Required action: Your answer should be the lines below from the one holding "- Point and" through the one holding "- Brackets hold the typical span", copied exactly and with nothing else.

Information provided:
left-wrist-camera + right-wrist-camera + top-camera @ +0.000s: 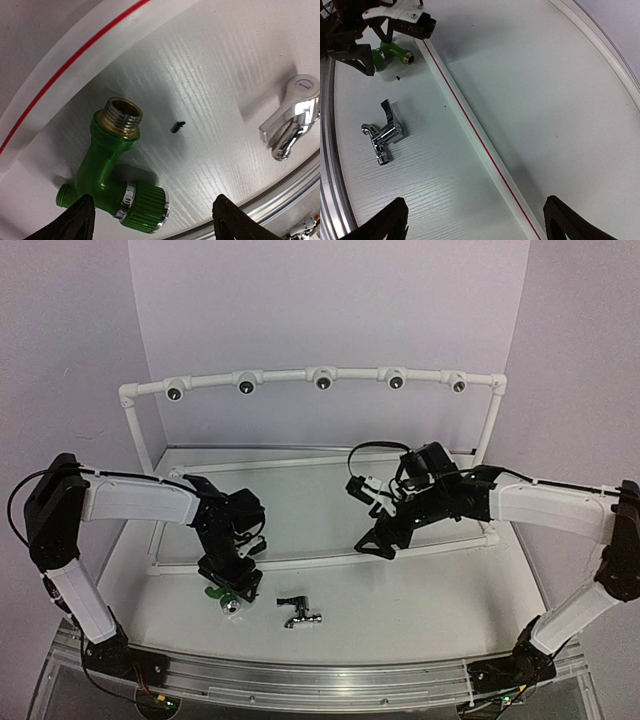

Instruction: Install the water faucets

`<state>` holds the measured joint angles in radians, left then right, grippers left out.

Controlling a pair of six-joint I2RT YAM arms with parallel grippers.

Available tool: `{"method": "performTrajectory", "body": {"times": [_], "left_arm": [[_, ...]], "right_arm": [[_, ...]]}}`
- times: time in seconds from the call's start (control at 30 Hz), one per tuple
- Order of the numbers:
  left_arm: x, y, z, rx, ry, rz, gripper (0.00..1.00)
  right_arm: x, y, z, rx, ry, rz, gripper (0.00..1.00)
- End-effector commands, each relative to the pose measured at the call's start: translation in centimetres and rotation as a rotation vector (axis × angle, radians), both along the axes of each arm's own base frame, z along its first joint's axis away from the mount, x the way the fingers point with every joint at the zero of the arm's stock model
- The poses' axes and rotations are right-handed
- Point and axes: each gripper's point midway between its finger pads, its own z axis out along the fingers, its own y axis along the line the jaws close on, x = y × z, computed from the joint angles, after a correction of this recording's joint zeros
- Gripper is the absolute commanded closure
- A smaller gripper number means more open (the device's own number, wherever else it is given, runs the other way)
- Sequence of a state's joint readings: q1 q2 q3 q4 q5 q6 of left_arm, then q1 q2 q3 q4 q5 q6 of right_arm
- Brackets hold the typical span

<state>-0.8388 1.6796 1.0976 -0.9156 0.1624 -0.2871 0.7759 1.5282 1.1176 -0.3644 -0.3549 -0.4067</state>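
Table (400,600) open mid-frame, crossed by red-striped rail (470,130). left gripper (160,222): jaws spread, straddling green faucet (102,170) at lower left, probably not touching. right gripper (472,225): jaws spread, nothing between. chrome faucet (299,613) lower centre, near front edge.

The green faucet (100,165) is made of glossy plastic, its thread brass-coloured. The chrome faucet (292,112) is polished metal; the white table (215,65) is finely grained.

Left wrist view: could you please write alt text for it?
A green plastic faucet with a brass threaded end lies on the white table, between the tips of the open left gripper. A chrome faucet lies apart at the right edge, and a white pipe with a red line crosses the upper left.
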Motion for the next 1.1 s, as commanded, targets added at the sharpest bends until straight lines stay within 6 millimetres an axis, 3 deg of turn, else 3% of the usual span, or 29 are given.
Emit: {"method": "performTrajectory", "body": {"times": [0.0, 0.27, 0.57, 0.77, 0.87, 0.93, 1.0, 1.07], "left_arm": [[1.4, -0.5, 1.5, 0.021, -0.053, -0.086, 0.22], [2.4, -1.0, -0.8, 0.064, -0.047, -0.176, 0.39], [3.4, -0.3, -3.1, 0.149, -0.057, -0.237, 0.46], [3.8, -0.5, -4.0, 0.164, -0.058, -0.256, 0.59], [4.4, -1.3, -3.4, 0.143, -0.082, -0.257, 0.73], [4.7, -2.1, -2.3, 0.116, -0.109, -0.250, 0.87], [5.3, -3.1, -0.3, 0.067, -0.149, -0.223, 0.99], [6.0, -4.2, 2.3, 0.001, -0.198, -0.193, 1.00]], "right_arm": [[-1.2, -1.1, 2.5, 0.078, 0.016, -0.005, 0.06], [-1.9, -1.6, 4.7, 0.135, 0.015, -0.002, 0.02], [-2.1, -1.8, 4.6, 0.127, 0.027, 0.008, 0.02], [-2.2, -1.9, 4.8, 0.128, 0.022, 0.006, 0.02], [-2.0, -2.0, 4.8, 0.124, 0.020, -0.005, 0.02], [-1.7, -2.0, 5.2, 0.130, 0.018, -0.025, 0.02], [-1.3, -2.0, 6.0, 0.143, 0.009, -0.049, 0.02], [-0.9, -1.9, 7.2, 0.163, -0.007, -0.068, 0.02]]}}
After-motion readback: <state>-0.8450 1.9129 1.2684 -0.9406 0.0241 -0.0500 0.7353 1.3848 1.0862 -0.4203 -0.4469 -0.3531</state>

Task solution:
- Point and axes: each gripper's point midway between its finger pads, its own z axis out along the fingers, its own y axis along the line the jaws close on, x = y × z, computed from the joint angles, after a correction of this recording's joint zeros
- Gripper is the absolute commanded closure
- A smaller gripper number means more open (the device's own number, wherever else it is given, runs the other way)
- Sequence of a state's joint readings: q1 q2 q3 q4 q5 q6 of left_arm, then q1 q2 q3 q4 q5 q6 of right_arm
- Brackets hold the typical span

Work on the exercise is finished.